Records for this exercise =>
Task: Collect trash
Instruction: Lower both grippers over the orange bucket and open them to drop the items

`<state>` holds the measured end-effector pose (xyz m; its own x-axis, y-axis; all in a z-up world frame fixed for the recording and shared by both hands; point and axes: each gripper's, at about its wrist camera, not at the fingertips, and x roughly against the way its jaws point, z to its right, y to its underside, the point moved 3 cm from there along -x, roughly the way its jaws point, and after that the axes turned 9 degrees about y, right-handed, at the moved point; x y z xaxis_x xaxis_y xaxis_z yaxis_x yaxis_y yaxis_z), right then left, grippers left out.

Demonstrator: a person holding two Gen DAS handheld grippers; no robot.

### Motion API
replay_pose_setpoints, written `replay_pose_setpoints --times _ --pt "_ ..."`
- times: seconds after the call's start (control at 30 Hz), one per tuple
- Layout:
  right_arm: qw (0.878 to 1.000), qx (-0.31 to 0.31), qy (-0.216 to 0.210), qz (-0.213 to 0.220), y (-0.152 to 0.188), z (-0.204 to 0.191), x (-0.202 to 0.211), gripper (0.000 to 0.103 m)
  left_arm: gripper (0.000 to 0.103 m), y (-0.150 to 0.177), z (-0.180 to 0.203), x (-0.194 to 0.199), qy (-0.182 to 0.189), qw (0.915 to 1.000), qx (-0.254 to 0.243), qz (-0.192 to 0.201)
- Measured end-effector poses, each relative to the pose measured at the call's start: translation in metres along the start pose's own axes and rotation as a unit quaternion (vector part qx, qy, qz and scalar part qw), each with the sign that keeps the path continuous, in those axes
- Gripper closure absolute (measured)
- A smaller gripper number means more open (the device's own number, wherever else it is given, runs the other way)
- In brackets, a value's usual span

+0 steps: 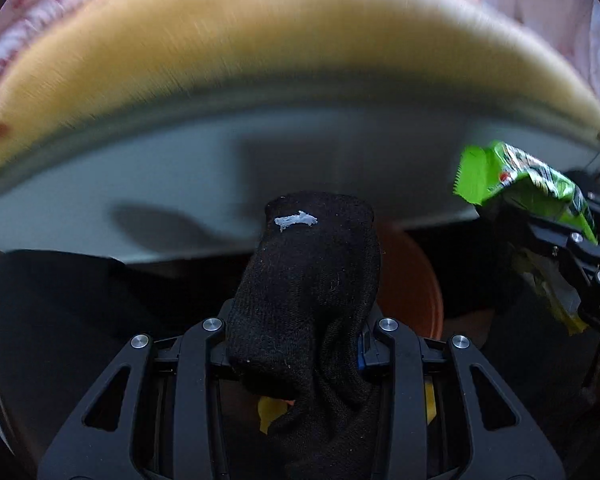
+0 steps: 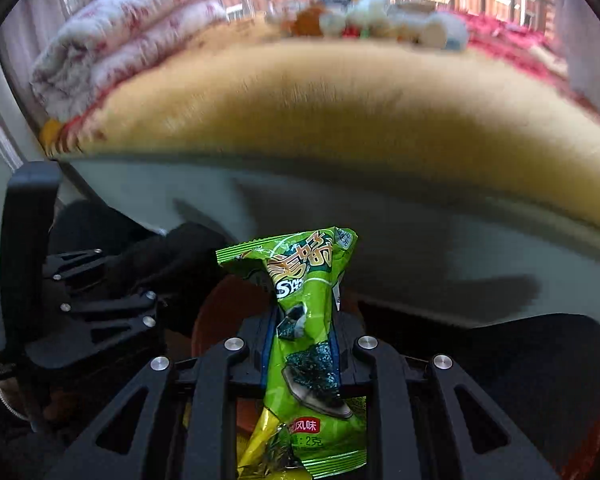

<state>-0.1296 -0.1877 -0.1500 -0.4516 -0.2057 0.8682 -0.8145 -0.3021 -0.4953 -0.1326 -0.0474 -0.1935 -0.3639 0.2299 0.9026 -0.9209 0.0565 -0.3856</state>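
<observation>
My left gripper (image 1: 300, 344) is shut on a black sock (image 1: 307, 280) with a bit of white lint on its top. The sock stands up between the fingers. My right gripper (image 2: 300, 352) is shut on a green seaweed snack wrapper (image 2: 303, 320), which also shows at the right of the left wrist view (image 1: 523, 184). An orange-brown round bin (image 1: 411, 288) sits just beyond and below both grippers; it shows in the right wrist view (image 2: 224, 312) too. The left gripper with the sock (image 2: 168, 264) appears at the left of the right wrist view.
A grey-white ledge (image 1: 140, 176) runs across ahead, topped by a tan plush mat (image 2: 339, 112). A folded red-and-white blanket (image 2: 132, 32) and plush toys (image 2: 371, 16) lie behind. Dark fabric (image 2: 519, 360) surrounds the bin.
</observation>
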Motion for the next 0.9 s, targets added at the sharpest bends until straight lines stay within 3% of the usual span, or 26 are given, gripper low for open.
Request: replay_pose_setpoints --times 0.17,0.23,0.27,0.3,0.33,0.7,0.9 --pt "0.997 0.004 -0.017 -0.075 0.008 -0.006 -0.055 0.082 0.068 0.007 -0.010 -0.047 -0.010 0.9967 0.013 -0.080" --pt "0.996 0.004 -0.022 -0.089 0.008 -0.007 -0.066 0.078 0.059 0.008 -0.016 -0.054 -0.012 0.9948 0.024 -0.098" --pt "0.995 0.004 -0.024 -0.096 0.008 -0.007 -0.072 0.067 0.054 0.010 -0.020 -0.058 -0.015 0.9932 0.032 -0.111" --pt "0.995 0.004 -0.025 -0.100 0.007 -0.007 -0.075 0.055 0.040 0.011 -0.023 -0.060 -0.016 0.9919 0.037 -0.121" --pt "0.994 0.005 -0.025 -0.103 0.006 -0.007 -0.078 0.036 0.033 0.012 -0.026 -0.061 -0.015 0.9910 0.042 -0.126" --pt "0.996 -0.007 -0.022 -0.084 0.004 0.007 -0.065 0.035 0.032 0.011 -0.024 -0.034 -0.015 0.9944 0.042 -0.096" --pt "0.999 0.002 -0.022 -0.028 -0.014 0.016 -0.008 0.036 0.032 -0.011 -0.011 0.021 -0.020 0.9998 -0.003 -0.005"
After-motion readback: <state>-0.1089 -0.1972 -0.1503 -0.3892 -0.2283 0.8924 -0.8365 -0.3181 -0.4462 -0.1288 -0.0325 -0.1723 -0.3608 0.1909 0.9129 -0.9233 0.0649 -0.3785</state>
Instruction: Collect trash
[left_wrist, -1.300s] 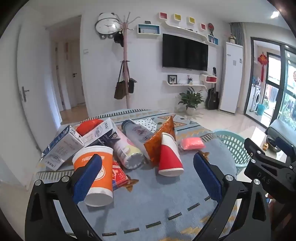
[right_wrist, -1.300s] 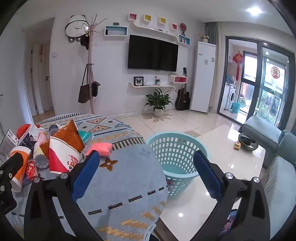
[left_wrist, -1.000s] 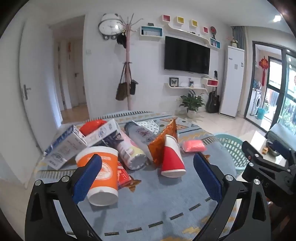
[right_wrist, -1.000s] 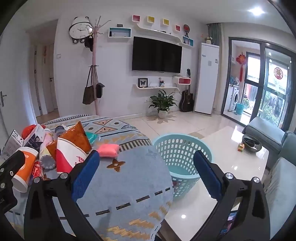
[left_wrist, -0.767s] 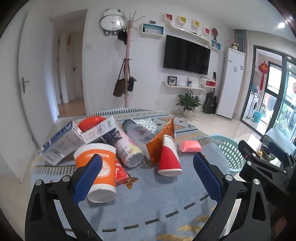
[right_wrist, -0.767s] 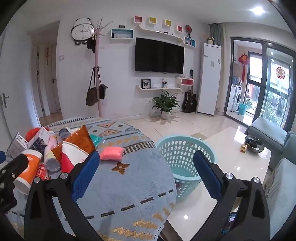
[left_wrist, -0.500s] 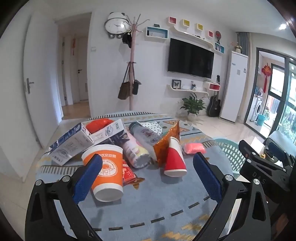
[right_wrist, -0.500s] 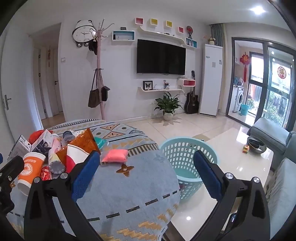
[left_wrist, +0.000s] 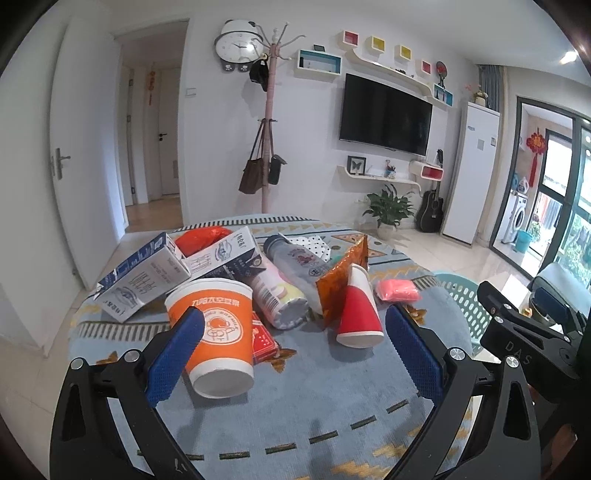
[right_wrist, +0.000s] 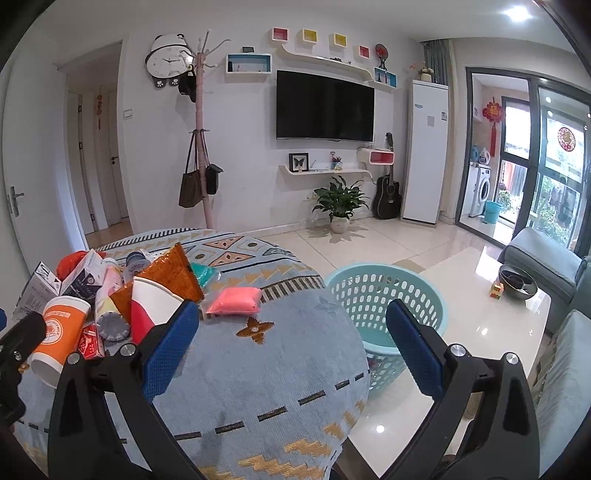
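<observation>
A pile of trash lies on a round blue rug (left_wrist: 332, 413): an orange paper cup (left_wrist: 216, 334) on its side, a red paper cup (left_wrist: 357, 312), an orange snack bag (left_wrist: 341, 278), a plastic bottle (left_wrist: 295, 260), two milk cartons (left_wrist: 144, 277), a pink packet (left_wrist: 398, 290). My left gripper (left_wrist: 291, 358) is open and empty, above the rug in front of the cups. My right gripper (right_wrist: 291, 350) is open and empty, over the rug's right part. A teal basket (right_wrist: 388, 306) stands on the floor right of the rug.
A white low table (right_wrist: 491, 314) with a bowl (right_wrist: 517, 282) is beyond the basket. A grey sofa (right_wrist: 543, 258) is at the right. A coat stand (right_wrist: 201, 147) and a potted plant (right_wrist: 340, 206) stand by the far wall.
Both grippers have drawn back and risen a little; the trash pile and basket look slightly farther off. Both stay open and empty.
</observation>
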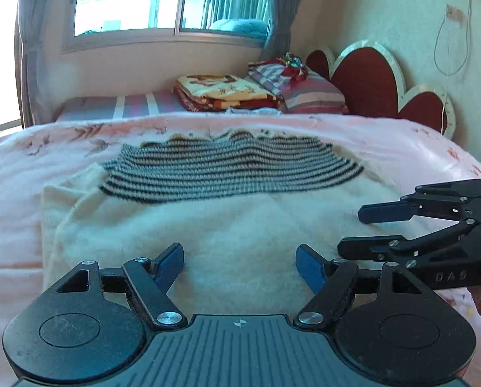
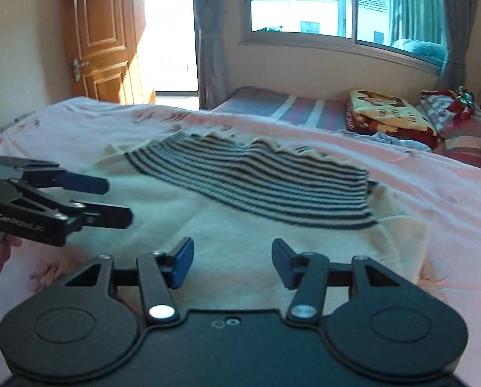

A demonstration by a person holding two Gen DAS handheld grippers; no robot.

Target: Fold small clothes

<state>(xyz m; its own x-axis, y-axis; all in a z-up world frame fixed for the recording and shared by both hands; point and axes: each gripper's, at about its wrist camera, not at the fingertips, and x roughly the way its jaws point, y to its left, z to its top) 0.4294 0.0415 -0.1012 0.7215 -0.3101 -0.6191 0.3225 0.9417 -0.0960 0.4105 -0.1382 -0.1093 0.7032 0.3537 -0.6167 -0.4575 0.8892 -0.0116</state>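
Observation:
A small cream fleece garment [image 1: 227, 225] with a black-and-white striped knit part [image 1: 227, 167] lies spread flat on the pink bedspread [image 1: 21, 167]. My left gripper [image 1: 240, 261] is open and empty, hovering over the garment's near cream edge. My right gripper [image 1: 353, 229] shows at the right, open, over the garment's right side. In the right wrist view the right gripper [image 2: 232, 264] is open and empty above the cream part [image 2: 234, 235]. The striped part [image 2: 256, 177] lies beyond. The left gripper [image 2: 118, 200] is at the left, open.
Folded blankets [image 1: 227, 92] and striped pillows [image 1: 308, 90] lie at the far side of the bed by a red heart-shaped headboard [image 1: 369, 80]. A window [image 1: 163, 0] with curtains is behind. A wooden door [image 2: 102, 35] stands at the left.

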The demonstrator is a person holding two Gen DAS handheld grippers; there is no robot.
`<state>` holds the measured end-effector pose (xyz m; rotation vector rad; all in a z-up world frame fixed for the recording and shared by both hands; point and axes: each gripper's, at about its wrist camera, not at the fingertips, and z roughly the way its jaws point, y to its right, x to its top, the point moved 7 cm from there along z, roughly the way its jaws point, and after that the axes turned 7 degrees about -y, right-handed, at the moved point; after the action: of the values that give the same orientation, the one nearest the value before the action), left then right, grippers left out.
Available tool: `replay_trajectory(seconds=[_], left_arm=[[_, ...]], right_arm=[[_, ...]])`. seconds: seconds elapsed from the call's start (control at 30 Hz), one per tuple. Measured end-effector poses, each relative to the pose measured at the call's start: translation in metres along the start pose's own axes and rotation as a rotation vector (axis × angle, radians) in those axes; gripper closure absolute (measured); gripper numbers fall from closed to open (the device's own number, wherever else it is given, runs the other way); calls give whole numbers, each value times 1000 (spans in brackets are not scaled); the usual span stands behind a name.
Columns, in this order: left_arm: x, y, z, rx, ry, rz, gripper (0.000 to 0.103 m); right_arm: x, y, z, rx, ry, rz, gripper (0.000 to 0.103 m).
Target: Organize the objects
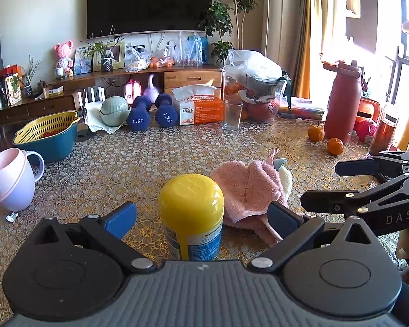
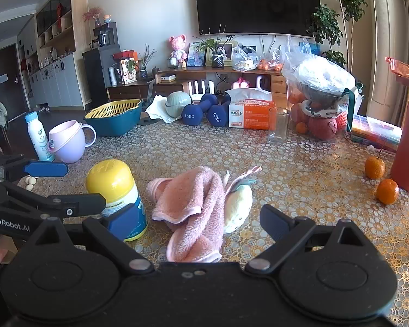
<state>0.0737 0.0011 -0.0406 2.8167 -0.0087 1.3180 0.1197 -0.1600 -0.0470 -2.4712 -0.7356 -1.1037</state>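
While both grippers stand open, the yellow-lidded bottle sits upright between the left gripper fingers, untouched.

Low in the right wrist frame, the right gripper spreads wide around the crumpled pink towel, whose right edge lies against a pale plush toy. Further up the patterned table stand a lilac cup at far left, two oranges at right, and blue dumbbells near the top.

Pink towel partly covering plush toy
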Motion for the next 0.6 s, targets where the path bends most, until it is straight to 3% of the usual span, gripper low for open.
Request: replay_trajectory(seconds=[0.6], left_arm=[[4, -4, 15, -17, -22, 7, 0]], right_arm=[[7, 5, 13, -12, -13, -3, 7]])
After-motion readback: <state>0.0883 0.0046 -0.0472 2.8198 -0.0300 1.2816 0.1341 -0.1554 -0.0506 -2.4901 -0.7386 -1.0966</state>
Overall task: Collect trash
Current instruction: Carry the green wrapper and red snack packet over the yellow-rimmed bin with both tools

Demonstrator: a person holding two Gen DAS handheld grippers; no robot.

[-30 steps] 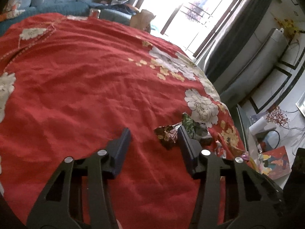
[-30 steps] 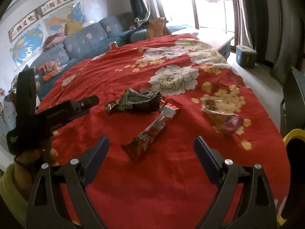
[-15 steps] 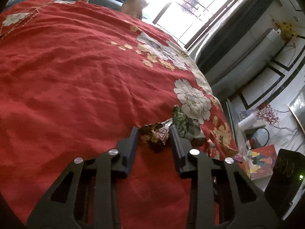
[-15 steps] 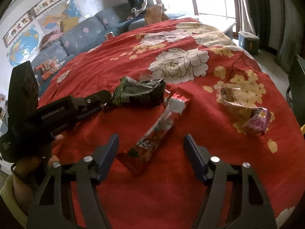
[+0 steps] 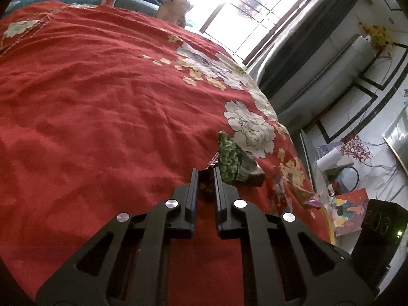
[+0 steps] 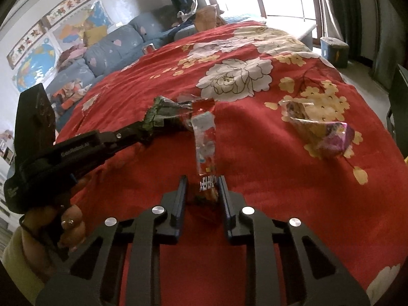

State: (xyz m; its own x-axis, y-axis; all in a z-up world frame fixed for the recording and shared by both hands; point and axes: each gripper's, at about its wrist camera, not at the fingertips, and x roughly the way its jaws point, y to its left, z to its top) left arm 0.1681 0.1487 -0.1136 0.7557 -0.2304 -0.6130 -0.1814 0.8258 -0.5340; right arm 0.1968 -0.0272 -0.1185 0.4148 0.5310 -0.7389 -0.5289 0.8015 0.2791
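Both grippers have just squeezed shut. The left gripper (image 5: 206, 172) pinches the green wrapper (image 5: 230, 160); the right gripper (image 6: 202, 182) pinches the long red wrapper (image 6: 205, 137), mid-bed (image 6: 280, 178). Lift slowly, keep squeezing, so nothing slips.

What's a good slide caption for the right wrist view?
Right gripper closing on a long red wrapper while the left gripper pinches a green one.

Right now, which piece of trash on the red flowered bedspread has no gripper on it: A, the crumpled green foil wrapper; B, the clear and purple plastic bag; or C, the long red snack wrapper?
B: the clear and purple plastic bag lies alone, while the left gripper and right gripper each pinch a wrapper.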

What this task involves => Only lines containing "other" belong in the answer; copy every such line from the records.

Answer space =>
- A smaller gripper number means more open (the device's own number, wherever else it is given, runs the other way)
Available tool: `replay_trajectory(seconds=[_], left_arm=[[_, ...]], right_arm=[[_, ...]])`. seconds: seconds elapsed from the call's start (control at 30 Hz), one per tuple. Measured end-effector poses, each relative to the pose measured at the call's start: translation in metres along the start pose's own axes and rotation as a rotation vector (axis × angle, radians) in those axes; gripper closure absolute (measured); gripper numbers fall from closed to open (the device's own number, wherever else it is given, runs the other way); calls give whole numbers, each value times 1000 (spans in brackets are not scaled); the usual span stands behind a name.

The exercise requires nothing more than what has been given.